Try it: Write out the listing from the line with "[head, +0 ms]" to the line with "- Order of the", both lines included, exactly and nothing beyond. Leave pictures out.

Data for this task:
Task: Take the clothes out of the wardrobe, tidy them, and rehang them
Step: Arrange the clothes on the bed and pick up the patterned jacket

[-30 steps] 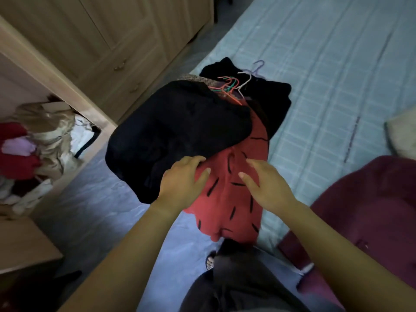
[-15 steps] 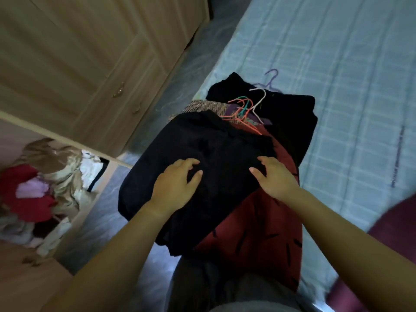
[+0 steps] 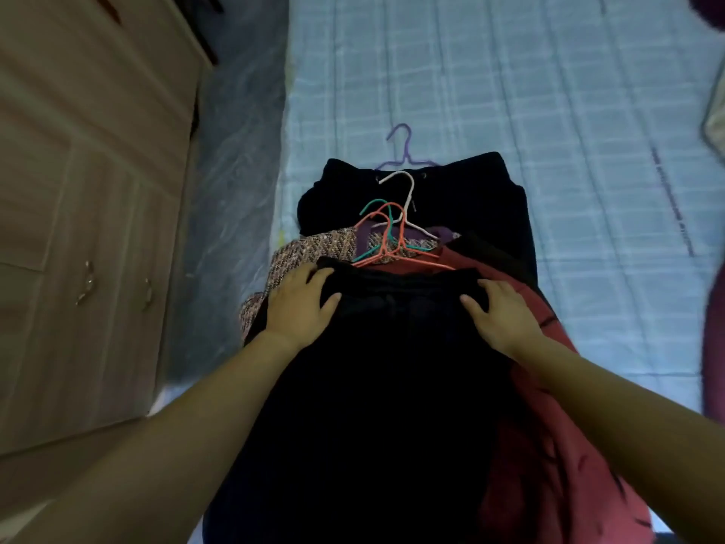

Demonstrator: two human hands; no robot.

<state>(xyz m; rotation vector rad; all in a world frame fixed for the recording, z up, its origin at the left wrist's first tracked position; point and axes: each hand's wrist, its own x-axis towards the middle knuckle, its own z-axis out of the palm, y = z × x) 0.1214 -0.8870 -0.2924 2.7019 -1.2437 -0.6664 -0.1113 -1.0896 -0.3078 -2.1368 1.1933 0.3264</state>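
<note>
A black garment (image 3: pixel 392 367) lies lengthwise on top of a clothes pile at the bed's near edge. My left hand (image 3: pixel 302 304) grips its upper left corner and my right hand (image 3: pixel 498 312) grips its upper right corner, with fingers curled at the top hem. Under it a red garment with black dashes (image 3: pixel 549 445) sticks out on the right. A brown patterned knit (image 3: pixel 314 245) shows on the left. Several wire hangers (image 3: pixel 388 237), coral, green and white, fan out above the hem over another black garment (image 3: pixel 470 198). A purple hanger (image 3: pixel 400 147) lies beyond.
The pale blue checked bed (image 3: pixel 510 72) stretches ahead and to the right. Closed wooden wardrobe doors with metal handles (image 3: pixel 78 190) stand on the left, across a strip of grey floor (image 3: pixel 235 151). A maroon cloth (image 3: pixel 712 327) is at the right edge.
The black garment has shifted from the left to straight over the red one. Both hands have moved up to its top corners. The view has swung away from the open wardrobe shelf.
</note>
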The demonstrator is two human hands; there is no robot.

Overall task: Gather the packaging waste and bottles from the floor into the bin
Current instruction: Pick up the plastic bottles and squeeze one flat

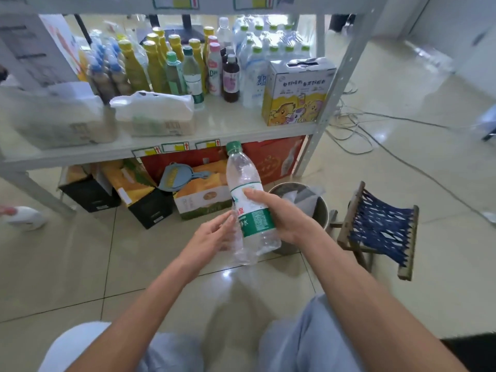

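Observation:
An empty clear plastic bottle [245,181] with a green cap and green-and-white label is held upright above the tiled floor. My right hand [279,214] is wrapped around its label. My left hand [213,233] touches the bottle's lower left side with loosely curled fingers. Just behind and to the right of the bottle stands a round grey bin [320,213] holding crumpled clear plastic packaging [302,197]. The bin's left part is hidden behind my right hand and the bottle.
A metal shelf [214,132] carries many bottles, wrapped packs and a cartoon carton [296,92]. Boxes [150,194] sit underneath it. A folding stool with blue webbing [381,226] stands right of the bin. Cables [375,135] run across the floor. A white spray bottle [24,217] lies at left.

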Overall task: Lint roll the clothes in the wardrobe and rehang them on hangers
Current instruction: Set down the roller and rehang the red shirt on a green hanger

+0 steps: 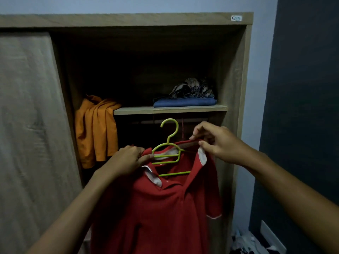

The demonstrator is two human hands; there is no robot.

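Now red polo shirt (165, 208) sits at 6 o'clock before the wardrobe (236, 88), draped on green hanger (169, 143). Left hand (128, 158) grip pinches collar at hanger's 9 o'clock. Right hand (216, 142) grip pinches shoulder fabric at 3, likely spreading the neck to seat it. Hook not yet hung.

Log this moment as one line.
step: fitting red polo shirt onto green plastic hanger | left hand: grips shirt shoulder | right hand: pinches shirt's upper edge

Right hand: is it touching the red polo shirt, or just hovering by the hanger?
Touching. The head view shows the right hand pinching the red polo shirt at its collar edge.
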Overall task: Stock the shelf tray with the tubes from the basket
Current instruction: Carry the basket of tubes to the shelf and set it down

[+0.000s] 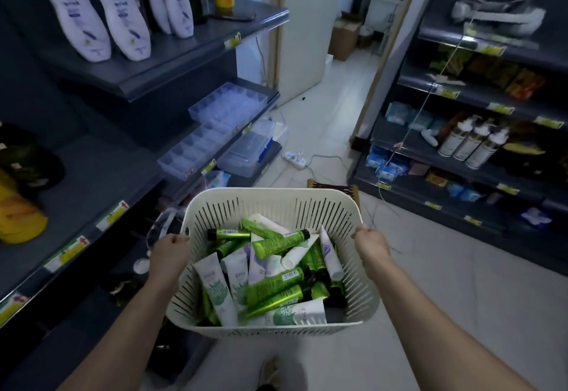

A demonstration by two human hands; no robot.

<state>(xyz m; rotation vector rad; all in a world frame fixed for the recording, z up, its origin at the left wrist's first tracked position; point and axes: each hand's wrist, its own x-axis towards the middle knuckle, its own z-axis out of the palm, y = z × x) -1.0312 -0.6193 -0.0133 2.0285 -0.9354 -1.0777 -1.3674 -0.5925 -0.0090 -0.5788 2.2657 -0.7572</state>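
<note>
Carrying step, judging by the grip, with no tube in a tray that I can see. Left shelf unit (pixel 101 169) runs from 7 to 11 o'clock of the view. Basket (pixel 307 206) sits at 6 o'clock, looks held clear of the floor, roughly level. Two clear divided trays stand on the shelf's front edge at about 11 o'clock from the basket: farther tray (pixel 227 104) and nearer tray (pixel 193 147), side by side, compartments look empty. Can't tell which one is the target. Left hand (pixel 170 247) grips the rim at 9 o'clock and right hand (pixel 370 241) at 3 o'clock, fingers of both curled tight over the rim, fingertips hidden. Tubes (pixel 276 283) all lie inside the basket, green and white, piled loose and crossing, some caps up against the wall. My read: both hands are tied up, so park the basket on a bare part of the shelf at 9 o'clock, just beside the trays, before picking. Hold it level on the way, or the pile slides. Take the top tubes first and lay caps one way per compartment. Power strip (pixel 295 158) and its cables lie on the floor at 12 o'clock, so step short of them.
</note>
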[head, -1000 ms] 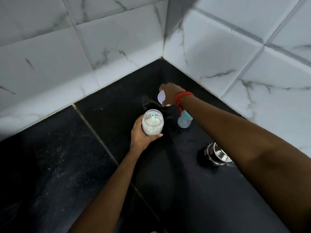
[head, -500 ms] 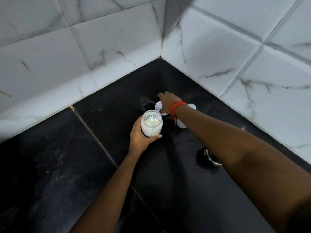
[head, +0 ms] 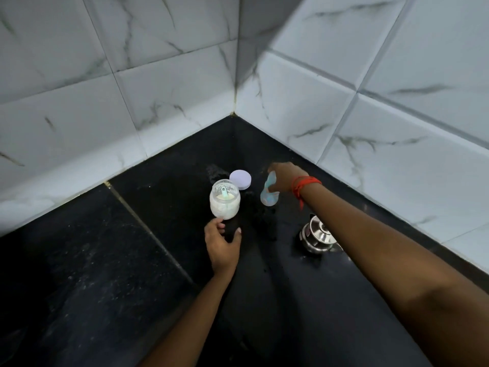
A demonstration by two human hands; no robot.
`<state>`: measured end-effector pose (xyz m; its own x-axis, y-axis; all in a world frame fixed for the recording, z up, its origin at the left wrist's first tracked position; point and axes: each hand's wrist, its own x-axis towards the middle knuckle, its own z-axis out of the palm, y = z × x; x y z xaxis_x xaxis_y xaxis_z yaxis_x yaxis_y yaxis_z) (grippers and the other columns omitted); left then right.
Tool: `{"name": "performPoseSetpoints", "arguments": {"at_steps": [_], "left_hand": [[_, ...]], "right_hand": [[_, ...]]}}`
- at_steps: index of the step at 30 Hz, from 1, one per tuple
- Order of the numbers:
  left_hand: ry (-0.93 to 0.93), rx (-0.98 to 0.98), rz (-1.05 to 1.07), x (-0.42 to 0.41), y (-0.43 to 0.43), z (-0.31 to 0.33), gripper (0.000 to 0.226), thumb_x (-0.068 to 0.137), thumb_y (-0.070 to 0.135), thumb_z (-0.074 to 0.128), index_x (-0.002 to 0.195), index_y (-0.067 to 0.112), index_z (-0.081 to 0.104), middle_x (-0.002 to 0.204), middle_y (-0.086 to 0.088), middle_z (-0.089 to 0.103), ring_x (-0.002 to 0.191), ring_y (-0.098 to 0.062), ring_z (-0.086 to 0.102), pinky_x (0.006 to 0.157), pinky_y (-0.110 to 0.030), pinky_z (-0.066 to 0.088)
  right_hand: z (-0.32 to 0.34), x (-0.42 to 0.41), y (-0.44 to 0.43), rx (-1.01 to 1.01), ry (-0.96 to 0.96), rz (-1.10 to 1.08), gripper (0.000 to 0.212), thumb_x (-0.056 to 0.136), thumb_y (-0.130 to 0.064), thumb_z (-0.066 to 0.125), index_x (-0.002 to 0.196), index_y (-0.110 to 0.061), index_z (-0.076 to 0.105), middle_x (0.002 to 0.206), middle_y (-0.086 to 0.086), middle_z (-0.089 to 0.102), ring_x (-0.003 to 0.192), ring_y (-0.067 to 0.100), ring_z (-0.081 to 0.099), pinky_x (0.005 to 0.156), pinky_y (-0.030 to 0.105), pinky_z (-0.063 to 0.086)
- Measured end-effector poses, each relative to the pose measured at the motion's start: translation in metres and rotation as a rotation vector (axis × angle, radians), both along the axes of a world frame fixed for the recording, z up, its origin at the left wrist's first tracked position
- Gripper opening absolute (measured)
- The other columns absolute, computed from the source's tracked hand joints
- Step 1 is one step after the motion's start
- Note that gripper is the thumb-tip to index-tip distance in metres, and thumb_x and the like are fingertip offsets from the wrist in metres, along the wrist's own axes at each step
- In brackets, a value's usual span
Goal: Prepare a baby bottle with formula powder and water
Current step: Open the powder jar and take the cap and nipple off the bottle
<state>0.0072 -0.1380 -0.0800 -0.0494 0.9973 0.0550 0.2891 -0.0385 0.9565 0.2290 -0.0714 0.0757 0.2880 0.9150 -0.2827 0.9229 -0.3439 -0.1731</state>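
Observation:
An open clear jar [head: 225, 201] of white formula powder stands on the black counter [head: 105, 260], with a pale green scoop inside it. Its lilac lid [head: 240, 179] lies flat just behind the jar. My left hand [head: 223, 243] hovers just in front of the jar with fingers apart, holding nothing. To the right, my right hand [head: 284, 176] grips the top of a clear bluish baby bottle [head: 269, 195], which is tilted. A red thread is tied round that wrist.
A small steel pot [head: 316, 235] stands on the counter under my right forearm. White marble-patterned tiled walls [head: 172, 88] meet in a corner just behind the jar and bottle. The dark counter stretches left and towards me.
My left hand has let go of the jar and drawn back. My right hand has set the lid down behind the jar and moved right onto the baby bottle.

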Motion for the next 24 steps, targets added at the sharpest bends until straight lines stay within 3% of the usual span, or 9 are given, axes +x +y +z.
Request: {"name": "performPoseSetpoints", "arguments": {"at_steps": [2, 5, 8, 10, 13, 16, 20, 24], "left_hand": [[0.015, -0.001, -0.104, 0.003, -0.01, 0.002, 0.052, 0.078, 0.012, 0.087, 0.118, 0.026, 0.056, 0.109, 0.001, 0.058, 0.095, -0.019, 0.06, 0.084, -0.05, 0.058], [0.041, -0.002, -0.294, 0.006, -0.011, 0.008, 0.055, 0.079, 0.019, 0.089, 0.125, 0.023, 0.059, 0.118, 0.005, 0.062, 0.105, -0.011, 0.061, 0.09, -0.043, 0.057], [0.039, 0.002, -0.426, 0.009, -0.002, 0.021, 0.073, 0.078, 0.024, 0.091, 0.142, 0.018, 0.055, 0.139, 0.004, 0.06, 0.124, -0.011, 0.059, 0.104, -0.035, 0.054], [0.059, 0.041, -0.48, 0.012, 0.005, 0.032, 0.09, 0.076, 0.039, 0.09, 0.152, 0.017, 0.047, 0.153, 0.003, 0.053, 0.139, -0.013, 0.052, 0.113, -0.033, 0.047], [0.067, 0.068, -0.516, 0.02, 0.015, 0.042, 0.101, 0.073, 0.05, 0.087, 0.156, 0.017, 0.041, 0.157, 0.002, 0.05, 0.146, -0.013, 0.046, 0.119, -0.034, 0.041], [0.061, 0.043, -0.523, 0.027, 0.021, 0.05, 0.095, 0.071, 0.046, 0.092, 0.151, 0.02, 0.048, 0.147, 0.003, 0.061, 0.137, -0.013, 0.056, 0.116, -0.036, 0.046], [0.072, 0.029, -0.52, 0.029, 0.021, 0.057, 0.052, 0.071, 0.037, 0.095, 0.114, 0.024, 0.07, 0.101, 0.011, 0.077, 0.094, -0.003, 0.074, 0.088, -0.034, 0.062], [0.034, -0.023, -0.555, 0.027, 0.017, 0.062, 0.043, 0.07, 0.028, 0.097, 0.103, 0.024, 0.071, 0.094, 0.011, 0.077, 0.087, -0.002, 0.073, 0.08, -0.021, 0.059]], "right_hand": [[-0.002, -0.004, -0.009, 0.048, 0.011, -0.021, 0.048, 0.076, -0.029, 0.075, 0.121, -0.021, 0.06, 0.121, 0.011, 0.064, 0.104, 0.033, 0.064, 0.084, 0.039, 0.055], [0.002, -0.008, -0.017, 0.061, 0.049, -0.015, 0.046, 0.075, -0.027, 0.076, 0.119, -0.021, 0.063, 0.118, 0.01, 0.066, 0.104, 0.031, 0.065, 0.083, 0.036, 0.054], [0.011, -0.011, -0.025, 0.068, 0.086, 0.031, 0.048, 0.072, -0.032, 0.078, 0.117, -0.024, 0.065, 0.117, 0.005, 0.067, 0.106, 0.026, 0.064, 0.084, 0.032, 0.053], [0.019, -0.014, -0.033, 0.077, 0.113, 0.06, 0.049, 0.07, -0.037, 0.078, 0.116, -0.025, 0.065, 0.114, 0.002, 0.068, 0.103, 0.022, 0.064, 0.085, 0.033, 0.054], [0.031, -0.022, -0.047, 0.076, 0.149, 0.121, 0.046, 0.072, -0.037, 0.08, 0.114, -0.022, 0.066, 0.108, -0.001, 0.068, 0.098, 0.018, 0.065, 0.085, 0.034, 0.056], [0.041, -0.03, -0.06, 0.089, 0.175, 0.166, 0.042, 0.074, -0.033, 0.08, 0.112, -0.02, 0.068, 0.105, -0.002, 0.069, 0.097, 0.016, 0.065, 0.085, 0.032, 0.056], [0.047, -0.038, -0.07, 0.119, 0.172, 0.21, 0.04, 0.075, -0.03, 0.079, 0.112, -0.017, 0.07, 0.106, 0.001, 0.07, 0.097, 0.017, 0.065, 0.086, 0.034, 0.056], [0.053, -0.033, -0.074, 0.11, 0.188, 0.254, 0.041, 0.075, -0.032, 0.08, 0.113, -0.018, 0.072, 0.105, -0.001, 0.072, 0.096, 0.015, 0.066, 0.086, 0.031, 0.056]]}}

Solution for this exercise:
[head, +0 ms] 
A demonstration by two human hands; no robot.
`<state>`: measured end-effector pose (xyz m; its own x-axis, y-axis; all in a world frame fixed for the recording, z up, its origin at the left wrist's first tracked position; point and axes: each hand's wrist, its own x-axis towards the middle knuckle, its own z-axis out of the palm, y = z × x; x y z xaxis_x xaxis_y xaxis_z yaxis_x yaxis_y yaxis_z) (grippers and the other columns omitted); left then right.
Tool: `{"name": "performPoseSetpoints", "arguments": {"at_steps": [_], "left_hand": [[_, ...]], "right_hand": [[_, ...]]}}`
- at_steps: index of the step at 30 Hz, from 1, one per tuple
- Order of the numbers:

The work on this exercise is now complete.